How these first-home buyers smashed their savings during lockdown and got in the market sooner

 

Geelong couple Astrid and Shane O’Brien know how fortunate they were to have kept their jobs during Victoria’s extended lockdown to contain the spread of coronavirus.

 

In mid-March, Astrid, a project officer who normally commutes to an office in Lara, began working from home like tens of thousands of fellow Victorians, while her husband, who works for a large supermarket chain, “was busier than ever”.

 

In the long months that followed, the couple juggled their work commitments with caring for their two young children, while “cooped up in our tiny little place”, Ms O’Brien laughs.

 

But there was an upside.
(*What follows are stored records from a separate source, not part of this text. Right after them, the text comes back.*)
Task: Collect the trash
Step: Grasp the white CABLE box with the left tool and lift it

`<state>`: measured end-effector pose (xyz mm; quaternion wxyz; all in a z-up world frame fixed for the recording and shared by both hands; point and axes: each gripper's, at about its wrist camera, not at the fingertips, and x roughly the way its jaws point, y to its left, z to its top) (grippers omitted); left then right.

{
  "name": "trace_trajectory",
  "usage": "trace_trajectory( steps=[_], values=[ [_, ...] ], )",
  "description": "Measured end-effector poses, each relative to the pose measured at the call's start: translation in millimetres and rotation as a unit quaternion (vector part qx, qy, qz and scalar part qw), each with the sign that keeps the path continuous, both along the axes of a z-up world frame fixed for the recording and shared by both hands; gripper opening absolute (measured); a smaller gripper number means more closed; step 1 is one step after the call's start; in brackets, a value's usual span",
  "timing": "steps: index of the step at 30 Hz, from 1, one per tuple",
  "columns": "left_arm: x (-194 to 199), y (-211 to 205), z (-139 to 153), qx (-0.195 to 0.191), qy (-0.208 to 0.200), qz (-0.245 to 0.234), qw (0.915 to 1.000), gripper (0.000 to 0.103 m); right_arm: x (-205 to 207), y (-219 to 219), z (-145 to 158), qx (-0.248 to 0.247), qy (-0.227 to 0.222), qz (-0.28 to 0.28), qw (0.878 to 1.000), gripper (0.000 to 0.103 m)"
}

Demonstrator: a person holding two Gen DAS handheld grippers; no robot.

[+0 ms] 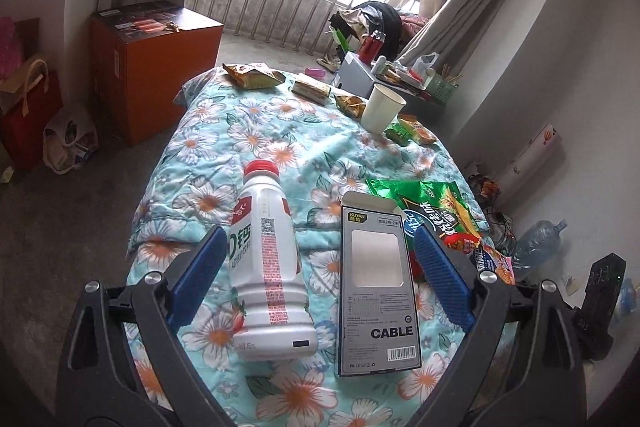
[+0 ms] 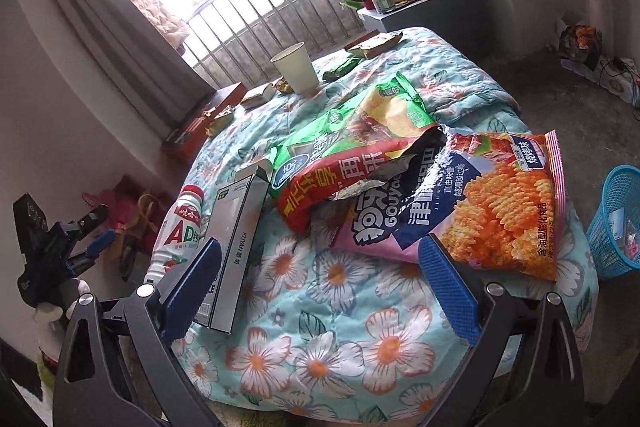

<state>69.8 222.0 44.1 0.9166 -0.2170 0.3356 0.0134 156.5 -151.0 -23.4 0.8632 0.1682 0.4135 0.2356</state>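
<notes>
A flowered quilt (image 1: 256, 143) covers the round bench, which stands on a bare grey floor in a room with a barred window behind curtains. The left tongs (image 1: 316, 255) are spread wide and hold nothing; between their blue pads lie a white drink bottle (image 1: 268, 267) on its side and a grey cable box (image 1: 376, 291) just beside it. The right tongs (image 2: 320, 267) also gape empty above the quilt, with an orange snack bag (image 2: 500, 207) lying by the right pad. Behind it, a red-and-green chip bag (image 2: 352, 143) overlaps it. Farther back stands a paper cup (image 2: 294, 69) among small wrappers (image 1: 252, 75).

Only the left view shows the orange carton (image 1: 152, 67) on the floor. Only the right view shows the blue basket (image 2: 616, 223) beside the bench.
</notes>
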Motion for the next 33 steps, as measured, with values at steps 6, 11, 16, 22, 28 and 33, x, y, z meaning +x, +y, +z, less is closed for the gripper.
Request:
trace_trajectory(
  steps=[6, 11, 16, 22, 28, 33],
  values=[
    [33, -55, -29, -0.004, 0.063, -0.121, 0.9906, 0.09, 0, 16, -7, -0.004, 0.014, 0.016, 1.0, 0.096],
    [69, -88, -62, 0.045, 0.136, -0.14, 0.9797, 0.09, -4, 16, -6, -0.007, 0.012, 0.02, 1.0, 0.096],
    [88, -96, -75, 0.048, 0.157, -0.121, 0.979, 0.09, -4, 5, -8, 0.0, 0.013, 0.013, 1.0, 0.096],
    [100, -107, -84, 0.09, 0.171, -0.098, 0.9762, 0.09, -1, -4, -15, 0.011, 0.022, 0.012, 1.0, 0.096],
    [108, -114, -93, 0.141, 0.184, -0.087, 0.9689, 0.09, 1, -10, -17, 0.019, 0.022, 0.013, 1.0, 0.096],
    [113, -118, -100, 0.143, 0.199, -0.091, 0.9652, 0.09, 2, -15, -19, 0.024, 0.022, 0.005, 0.999, 0.096]
  ],
)
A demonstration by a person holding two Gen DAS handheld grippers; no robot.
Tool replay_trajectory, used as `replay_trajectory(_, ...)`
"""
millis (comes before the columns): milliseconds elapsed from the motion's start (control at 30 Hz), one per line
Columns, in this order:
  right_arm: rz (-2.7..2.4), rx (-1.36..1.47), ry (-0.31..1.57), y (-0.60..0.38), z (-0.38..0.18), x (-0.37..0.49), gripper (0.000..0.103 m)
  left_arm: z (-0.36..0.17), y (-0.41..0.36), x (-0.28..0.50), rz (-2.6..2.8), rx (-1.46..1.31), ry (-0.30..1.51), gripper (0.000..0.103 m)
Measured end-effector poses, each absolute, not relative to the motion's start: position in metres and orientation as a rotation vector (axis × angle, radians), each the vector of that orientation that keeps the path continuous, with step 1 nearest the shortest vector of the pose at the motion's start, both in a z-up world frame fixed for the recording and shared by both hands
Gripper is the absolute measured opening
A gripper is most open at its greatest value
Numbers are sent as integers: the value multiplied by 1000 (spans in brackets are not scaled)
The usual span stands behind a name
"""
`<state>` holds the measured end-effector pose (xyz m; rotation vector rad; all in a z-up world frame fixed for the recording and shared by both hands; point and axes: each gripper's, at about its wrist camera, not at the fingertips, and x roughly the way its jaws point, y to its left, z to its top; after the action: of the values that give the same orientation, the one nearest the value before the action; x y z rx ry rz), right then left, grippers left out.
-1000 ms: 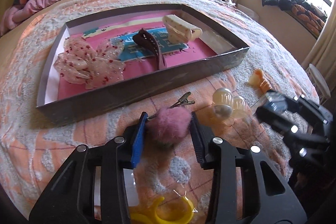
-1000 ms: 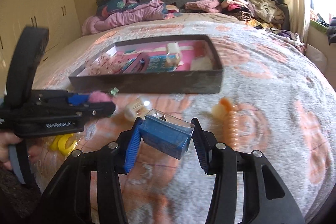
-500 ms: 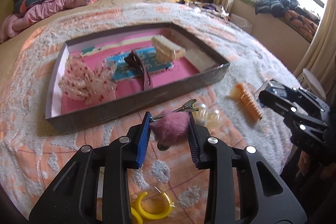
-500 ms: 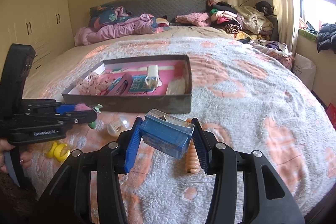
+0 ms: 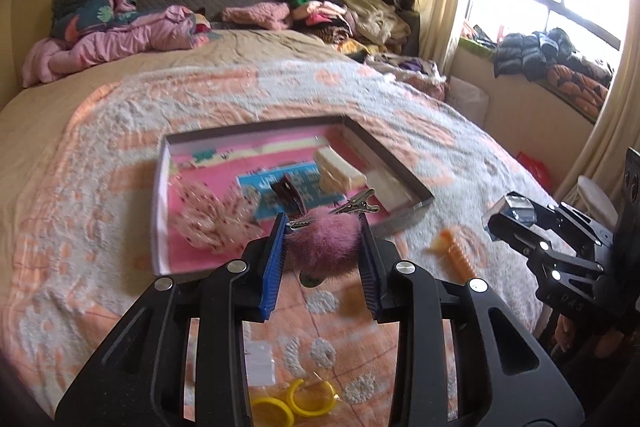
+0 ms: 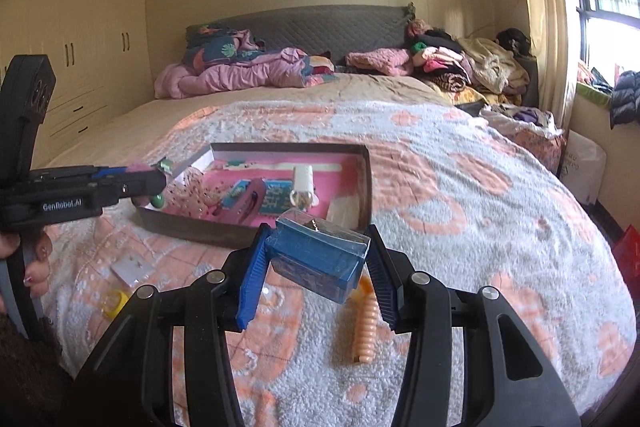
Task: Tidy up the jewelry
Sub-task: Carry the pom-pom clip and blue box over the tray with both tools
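My left gripper (image 5: 323, 259) is shut on a pink pom-pom hair clip (image 5: 325, 239) with a metal clip end, held in the air before the near wall of the grey tray (image 5: 404, 175). The tray has a pink floor and holds a lace bow (image 5: 208, 215), a brown clip (image 5: 289, 195) and a cream clip (image 5: 338, 174). My right gripper (image 6: 316, 263) is shut on a small blue box with a clear lid (image 6: 318, 257), held above the blanket in front of the tray (image 6: 366, 183). It also shows at the right of the left wrist view (image 5: 516, 223).
An orange spiral hair tie (image 6: 366, 323) lies on the blanket below the right gripper. Yellow hoop earrings (image 5: 310, 393) and a small clear bag (image 5: 260, 363) lie near the front edge. Clothes are piled at the headboard (image 6: 440, 59). The window sill (image 5: 552, 67) is at right.
Both grippers have risen and pulled back from the bed with their loads. The pom-pom clip is lifted off the blanket. The tray looks smaller and farther away.
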<state>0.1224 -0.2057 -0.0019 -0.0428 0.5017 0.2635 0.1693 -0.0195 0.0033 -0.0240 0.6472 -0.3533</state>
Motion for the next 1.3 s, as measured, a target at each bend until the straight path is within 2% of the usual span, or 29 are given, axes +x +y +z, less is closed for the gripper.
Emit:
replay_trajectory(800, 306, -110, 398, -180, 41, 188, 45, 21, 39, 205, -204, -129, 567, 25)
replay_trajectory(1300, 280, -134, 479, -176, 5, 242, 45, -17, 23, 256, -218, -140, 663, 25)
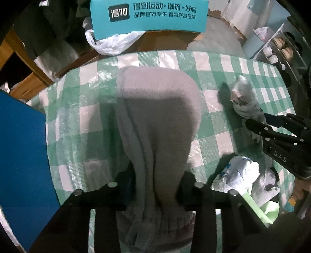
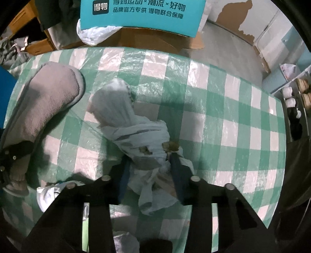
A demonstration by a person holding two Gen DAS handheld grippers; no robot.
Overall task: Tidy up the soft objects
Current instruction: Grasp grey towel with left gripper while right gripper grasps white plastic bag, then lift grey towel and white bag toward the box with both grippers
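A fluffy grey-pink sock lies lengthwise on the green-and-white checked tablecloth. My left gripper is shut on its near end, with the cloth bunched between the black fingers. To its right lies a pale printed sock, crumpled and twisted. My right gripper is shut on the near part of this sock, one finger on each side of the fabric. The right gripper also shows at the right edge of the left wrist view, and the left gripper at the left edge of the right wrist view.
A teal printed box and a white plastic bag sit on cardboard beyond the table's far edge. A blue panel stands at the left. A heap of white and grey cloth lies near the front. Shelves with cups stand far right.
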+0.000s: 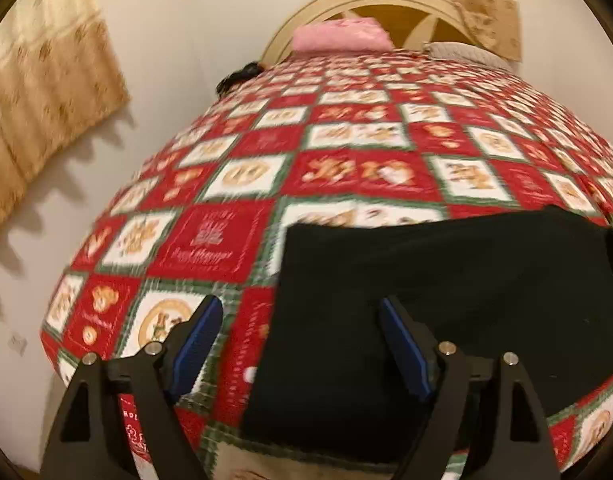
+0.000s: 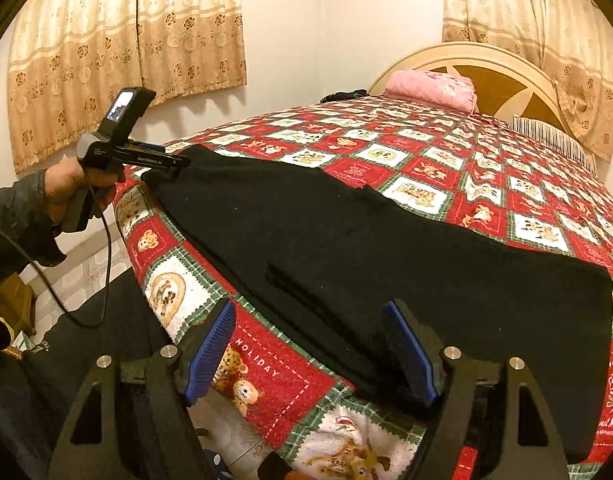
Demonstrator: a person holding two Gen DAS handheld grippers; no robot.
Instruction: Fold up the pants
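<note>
Black pants (image 2: pixel 386 240) lie flat and lengthwise along the near side of a bed covered with a red, white and green holiday quilt (image 2: pixel 486 168). In the left wrist view the pants (image 1: pixel 446 300) fill the lower right. My left gripper (image 1: pixel 300 306) stands open above their left edge, with its right finger over the cloth and its left finger over the quilt (image 1: pixel 346 140). The right wrist view shows that left gripper (image 2: pixel 178 162) at the far left end of the pants. My right gripper (image 2: pixel 310 308) is open over the near edge of the pants, its pads pressing on nothing.
A folded pink blanket (image 2: pixel 430 88) and a striped pillow (image 2: pixel 546 136) lie by the cream headboard (image 2: pixel 486 56). A dark item (image 1: pixel 238 76) sits at the bed's far left edge. A person's hand (image 2: pixel 62 188) holds the left gripper, trailing a cable. Curtains hang on the walls.
</note>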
With childcare fees suspended for several months and many of their normal expenses, such as commuting to work, eating out, holidays and hairdressing appointments no longer an option, the couple were able to significantly boost their savings for a home deposit.

 

This month, they signed a contract with a Melbourne-based builder to build a new family home on a block of land in Armstrong Creek, just outside Geelong, which they settled on in October.

 

The couple’s finance broker, Sarah Thomson, of Loan Market Geelong, says they are typical of many first-home buyers she has worked with in recent months.

 

“The biggest thing I’ve seen this year with Victoria’s lockdown has been the ability, especially among first-home buyers, to be able to put money away into their house deposit savings,” she says.

 

“I’ve had a lot of clients who were hoping to be able to save enough to buy something later this year or next year. But with the extra savings they’ve made during lockdown, they’ve been able to bring that forward a bit.”

 

Some, like Astrid and Shane, have also saved enough to avoid additional costs such as lenders mortgage insurance, and now have extra money to spend on their build.

 

“There was a period there where we were able to save quite a lot on childcare fees, while the government was offering it for free,” Ms O’Brien said.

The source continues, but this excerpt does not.